TRY IT: Restate, word for word and with no pictures, the stretch of lines in the data below that begins at the line with "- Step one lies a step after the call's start" and ends at the line with "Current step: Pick", inclusive.

EXERCISE DATA:
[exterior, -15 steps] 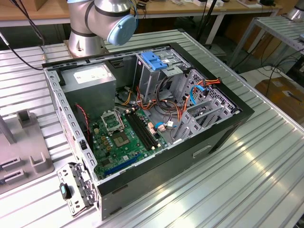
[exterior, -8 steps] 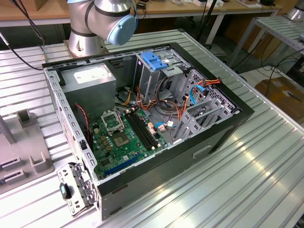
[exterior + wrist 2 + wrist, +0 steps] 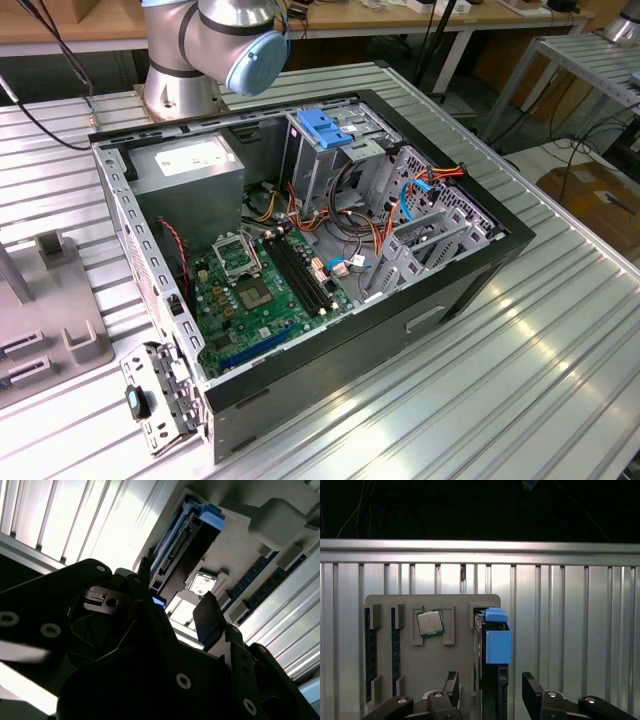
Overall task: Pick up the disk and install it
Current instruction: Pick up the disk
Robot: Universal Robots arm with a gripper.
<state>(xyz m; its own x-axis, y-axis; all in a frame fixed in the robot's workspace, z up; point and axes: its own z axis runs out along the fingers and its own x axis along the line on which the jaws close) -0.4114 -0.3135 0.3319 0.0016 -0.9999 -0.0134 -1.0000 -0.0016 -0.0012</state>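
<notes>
The disk [image 3: 497, 645] stands on edge in a slot of the grey holder tray [image 3: 460, 605], with its blue rail frame facing the first wrist view. A processor chip [image 3: 430, 623] and memory sticks [image 3: 368, 650] sit in the same tray, well apart from it. Your gripper [image 3: 491, 681] is spread, with one of its fingers [image 3: 451, 682] on each side of the disk, and it is pinching nothing.

The main risk I judge from here is a poor grip. If the pads land on the blue plastic instead of the metal body, the frame may flex and let the drive slip. An off-centre squeeze could tilt it and wedge it in the slot, or drag the tray across the ribbed table [image 3: 570, 630].
</notes>
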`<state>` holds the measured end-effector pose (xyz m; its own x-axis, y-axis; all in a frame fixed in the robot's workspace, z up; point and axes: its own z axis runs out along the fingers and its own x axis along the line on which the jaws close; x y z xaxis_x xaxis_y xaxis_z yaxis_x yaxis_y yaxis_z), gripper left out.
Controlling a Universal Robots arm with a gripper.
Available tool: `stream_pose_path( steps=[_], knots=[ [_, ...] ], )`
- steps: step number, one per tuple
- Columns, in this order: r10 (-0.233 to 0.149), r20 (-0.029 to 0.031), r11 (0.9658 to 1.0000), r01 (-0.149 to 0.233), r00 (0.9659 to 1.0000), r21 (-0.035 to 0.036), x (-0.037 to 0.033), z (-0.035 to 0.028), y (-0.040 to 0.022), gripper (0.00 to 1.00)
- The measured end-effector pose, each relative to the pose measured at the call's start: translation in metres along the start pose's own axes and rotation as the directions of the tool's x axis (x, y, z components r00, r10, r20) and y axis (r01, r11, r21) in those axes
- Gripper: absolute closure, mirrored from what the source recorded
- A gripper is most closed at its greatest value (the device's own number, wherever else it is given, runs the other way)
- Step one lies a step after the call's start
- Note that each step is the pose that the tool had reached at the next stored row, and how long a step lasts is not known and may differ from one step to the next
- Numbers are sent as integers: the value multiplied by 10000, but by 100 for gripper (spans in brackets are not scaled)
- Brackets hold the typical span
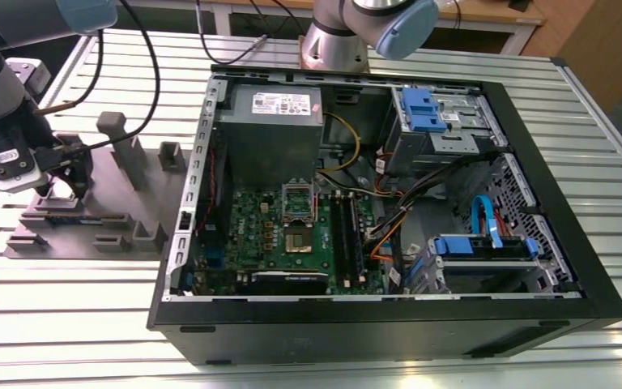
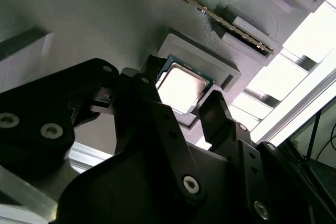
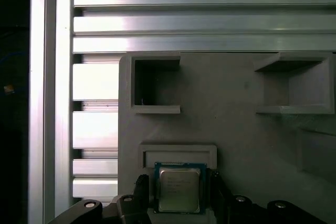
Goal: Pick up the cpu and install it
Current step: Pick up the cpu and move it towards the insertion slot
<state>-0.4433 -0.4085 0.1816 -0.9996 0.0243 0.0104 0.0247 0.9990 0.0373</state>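
In the exterior view the gripper (image 1: 62,193) hangs over the tray (image 1: 117,235). The socket (image 1: 297,236) looks empty, so installing is not yet done. In the second wrist view the cpu (image 2: 181,90) lies in its tray pocket between spread fingers (image 2: 215,113), not lifted. In the first wrist view its lid print is unreadable.

Field notes, surroundings. I work over a table (image 1: 322,356) of ribbed aluminium profiles, silver, with dark grooves running from the exterior view's left to its right. The light is strong: white glare (image 1: 424,379) lies on the slats at the near edge. Behind the table stands a wooden-topped desk (image 1: 484,10) on a white frame (image 1: 523,36). A wood-coloured panel (image 1: 608,49) is at the exterior view's far right.
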Motion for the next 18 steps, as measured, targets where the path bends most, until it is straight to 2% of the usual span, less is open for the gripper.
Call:
stream_pose_path(
  steps=[4, 18],
  knots=[
    [0, 9, 10000, 0, 10000, 18, 0, 6, 0, 42],
    [-4, 117, 10000, 3, 9999, 16, 13, 4, 7, 42]
  ],
)
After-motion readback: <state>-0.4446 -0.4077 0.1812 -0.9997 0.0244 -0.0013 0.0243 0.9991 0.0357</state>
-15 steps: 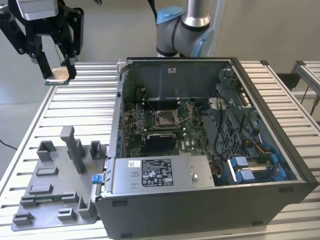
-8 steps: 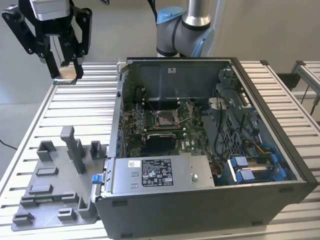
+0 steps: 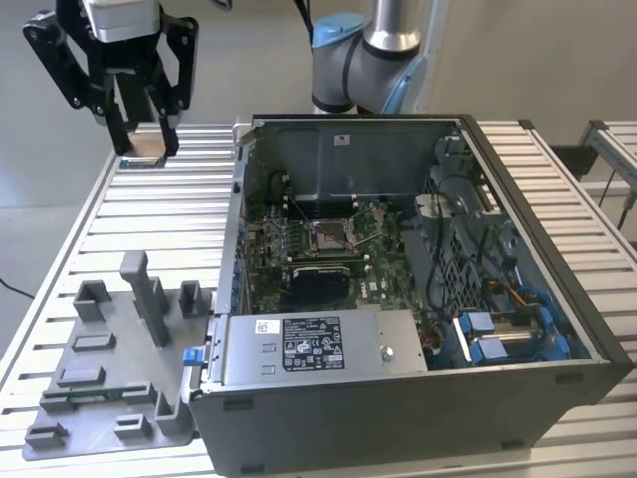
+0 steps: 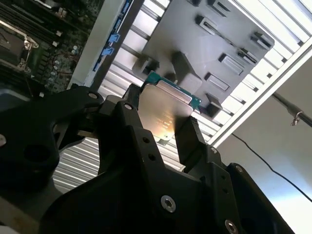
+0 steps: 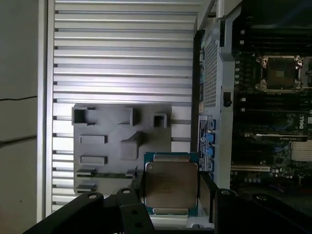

ANSWER TO THE EXERCISE:
- Step one lies a step after the call's start
- Note that each step is the pose that the tool had reached at the next stored row, and how long a step lasts is not known and may differ from one step to the next
- Numbers are sent as integers: the value multiplied by 10000, but by 100 for gripper (spans in brackets are not scaled)
- Brackets hold the typical span
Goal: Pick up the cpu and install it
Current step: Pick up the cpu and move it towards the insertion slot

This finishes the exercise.